Alena hanya terdiam, dia menundukkan kepalanya. Ryota tahu kalau ini adalah keputusan yang berat. Hanya saja Ryota takut kalau Alena terlalu mengkonsumsi obat terus akan menyebabkan kerusakan pada ginjal.

Meskipun setelah melakukan kemoterapi Alena tetap minum obat, hanya saja obatnya berkurang. Juga membantu mempercepat menyembuhkan penyakitnya.

Ryota menggenggam tangan Alena dengan erat, "Kamu jangan takut, saya akan berusaha semaksimal mungkin untuk menyembuhkan penyakit mu."

"Apa dengan kemoterapi … aku bisa sembuh dok? Mengkonsumsi obat saja tidak bisa dok?" tanya Alena lirih.

Noah berjalan mendekat, ia merangkul Alena dengan erat, "Percaya sama saya, Alena. Kami akan membuatmu bebas dari penyakit ini," ucap Noah tersenyum hangat.

Alena menghela napas panjang. Apa melakukan kemo adalah keputusan yang terbaik? Sebenarnya, Alena pergi dari dunia ini pun tak apa.
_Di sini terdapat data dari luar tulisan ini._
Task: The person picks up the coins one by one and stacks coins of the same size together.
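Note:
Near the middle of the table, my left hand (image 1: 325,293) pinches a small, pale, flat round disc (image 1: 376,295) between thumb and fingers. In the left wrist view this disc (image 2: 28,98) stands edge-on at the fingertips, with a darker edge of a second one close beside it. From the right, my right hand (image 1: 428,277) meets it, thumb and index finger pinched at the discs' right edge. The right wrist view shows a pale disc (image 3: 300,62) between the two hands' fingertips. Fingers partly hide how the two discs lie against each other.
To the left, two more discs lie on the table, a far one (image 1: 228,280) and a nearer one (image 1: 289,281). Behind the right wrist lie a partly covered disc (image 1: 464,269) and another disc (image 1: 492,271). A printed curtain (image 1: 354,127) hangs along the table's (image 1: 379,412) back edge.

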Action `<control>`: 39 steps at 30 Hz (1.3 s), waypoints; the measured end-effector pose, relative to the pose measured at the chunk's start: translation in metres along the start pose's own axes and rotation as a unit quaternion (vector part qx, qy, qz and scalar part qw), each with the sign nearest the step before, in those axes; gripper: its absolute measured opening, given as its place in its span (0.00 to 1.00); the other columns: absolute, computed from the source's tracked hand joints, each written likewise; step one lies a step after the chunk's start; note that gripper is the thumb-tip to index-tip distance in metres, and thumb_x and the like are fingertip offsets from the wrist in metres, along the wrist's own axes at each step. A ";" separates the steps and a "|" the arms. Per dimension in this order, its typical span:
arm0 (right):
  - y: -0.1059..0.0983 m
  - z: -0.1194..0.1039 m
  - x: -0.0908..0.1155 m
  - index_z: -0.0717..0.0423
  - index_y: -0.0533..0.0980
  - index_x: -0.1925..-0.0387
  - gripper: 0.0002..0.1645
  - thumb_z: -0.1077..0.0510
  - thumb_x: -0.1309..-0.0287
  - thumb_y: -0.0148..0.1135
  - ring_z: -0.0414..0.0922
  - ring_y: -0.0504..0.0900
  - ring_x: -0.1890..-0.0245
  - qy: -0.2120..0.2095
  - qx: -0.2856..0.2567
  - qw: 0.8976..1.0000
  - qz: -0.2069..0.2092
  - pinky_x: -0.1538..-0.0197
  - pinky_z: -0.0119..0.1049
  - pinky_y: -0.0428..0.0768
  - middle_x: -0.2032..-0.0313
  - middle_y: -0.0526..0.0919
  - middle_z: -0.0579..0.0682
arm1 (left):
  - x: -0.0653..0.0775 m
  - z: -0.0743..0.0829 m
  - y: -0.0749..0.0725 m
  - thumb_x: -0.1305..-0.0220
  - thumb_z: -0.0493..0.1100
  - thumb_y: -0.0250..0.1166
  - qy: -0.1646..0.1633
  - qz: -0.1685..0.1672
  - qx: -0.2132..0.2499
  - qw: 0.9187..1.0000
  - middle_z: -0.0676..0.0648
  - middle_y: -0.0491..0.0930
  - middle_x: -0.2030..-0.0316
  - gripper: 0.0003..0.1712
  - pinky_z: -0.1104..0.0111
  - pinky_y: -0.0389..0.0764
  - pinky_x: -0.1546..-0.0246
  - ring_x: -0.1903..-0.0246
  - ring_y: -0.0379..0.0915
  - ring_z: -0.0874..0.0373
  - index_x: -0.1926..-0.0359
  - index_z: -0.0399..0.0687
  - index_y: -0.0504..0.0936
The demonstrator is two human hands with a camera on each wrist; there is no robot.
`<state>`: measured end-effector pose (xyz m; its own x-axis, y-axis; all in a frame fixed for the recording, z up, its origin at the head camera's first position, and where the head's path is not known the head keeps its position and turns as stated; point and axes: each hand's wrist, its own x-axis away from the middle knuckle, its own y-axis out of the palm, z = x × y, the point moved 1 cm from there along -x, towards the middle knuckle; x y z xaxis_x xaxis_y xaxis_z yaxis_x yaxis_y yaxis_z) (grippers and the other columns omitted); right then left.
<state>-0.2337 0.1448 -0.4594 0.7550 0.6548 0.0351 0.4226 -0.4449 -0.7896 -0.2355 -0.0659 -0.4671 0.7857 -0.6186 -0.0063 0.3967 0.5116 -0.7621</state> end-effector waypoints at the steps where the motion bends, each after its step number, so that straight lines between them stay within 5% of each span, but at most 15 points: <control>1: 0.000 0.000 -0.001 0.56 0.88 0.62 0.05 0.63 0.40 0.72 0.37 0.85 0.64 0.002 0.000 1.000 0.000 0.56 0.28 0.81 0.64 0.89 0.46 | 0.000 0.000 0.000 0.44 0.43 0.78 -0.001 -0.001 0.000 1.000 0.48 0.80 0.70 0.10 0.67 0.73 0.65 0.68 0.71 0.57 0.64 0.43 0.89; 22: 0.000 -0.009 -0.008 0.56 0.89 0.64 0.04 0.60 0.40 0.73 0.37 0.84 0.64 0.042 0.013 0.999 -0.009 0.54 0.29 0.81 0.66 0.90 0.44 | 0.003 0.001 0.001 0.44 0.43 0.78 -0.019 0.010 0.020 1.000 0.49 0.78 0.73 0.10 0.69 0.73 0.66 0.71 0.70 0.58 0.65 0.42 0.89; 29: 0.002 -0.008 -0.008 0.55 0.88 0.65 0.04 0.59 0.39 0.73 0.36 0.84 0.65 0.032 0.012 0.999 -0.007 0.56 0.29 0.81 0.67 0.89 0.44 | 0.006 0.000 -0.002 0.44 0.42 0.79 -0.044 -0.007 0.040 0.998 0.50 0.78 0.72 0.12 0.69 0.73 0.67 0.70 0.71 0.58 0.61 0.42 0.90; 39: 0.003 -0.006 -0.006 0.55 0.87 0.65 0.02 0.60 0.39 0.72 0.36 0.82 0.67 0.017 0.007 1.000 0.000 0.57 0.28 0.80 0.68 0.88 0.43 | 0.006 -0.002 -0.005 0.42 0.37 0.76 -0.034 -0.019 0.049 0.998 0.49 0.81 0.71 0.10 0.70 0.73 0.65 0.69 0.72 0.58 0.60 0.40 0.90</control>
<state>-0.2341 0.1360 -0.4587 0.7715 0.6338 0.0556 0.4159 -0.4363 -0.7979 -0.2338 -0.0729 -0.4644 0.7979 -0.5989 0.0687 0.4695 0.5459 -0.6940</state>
Hanya saja satu keinginan Alena sebelum pergi dari dunia ini. Yaitu, membuat keluarga kembali seperti semula. Menjadi keluarga yang penuh kehangatan.

Alena ingin mamanya tidak lagi membencinya, papanya, kembarannya juga tidak membencinya lagi. Apa itu salah? Atau permintaan Alena ini sangat berat? Alena sendiri hanya mempunyai Kevan yang masih menyayanginya.

"Oh, iya. itu kening kamu kenapa?" tanya Ryota dengan memegang kening Alena pelan, gadis itu merintih dengan memegang keningnya.

"Ja-jatuh, dok."

Lagi-lagi dia terpaksa berbohong. Namun, Ryota hanya tersenyum tipis, dia mulai mencurigainya. Ryota sendiri sedikit penasaran dengan keluarga Alena, karena selama ini ketika Alena periksa dia selalu sendiri.

Bahkan, seharusnya orang tua Alena mencemaskan keadaannya. Ini kenapa tidak ada yang datang menanyakan kondisi Alena? Ryota akan mencari tahu semua ini.

"Boleh di buka? Akan saya ganti perbannya," tanya Ryota.

Alena hanya mengangguk, dan berpindah duduk di sofa. Sedangkan Ryota mengambil perban, juga obat merah. Tak lupa alkohol untuk membersihkan sekitaran kening Alena.

Ryota duduk di samping Alena, tangannya perlahan membuka perban itu. Ia menuangkan sedikit alkohol pada kapas.

"Kamu tidak bohong, kan, Len?" tanya Ryota saat melihat luka yang ada di kening Alena.

"Untuk apa saya bohong? Ini memang luka karena jatuh."

"Baiklah, saya percaya kali ini sama kamu."

"Dok, saya ingin mengecek pasien dulu," pamit Noah dengan membawa satu buku, juga bolpoin yang sudah dia pegang.

"Oke, hati-hati. Jangan sampai nyasar!" pesan Ryota dengan diakhiri tawa.

Alena pun juga ikut tertawa, "Emang ada? Orang yang sampai tersesat di rumah sakit ini?" tanya Alena dengan menaikkan alisnya.

"Ada, tuh dokter magang tampan kita," ucap Ryota dengan menunjuk Noah. Noah hanya tertawa canggung dengan menggaruk tengkuknya yang tak gatal itu. Noah pun pergi meninggalkan ruang itu.

"Kenapa dokter magang di perbolehkan masuk ke sini? Bukannya ada ruangan khusus dokter magang?" tanya Alena yang penasaran.

"Iya, memang ada ruangan khusus untuk dokter magang. Tapi, dokter Noah di sini untuk belajar dengan saya. Karena kebetulan saya pembimbingnya," jelas Ryota. Alena hanya mengangguk paham.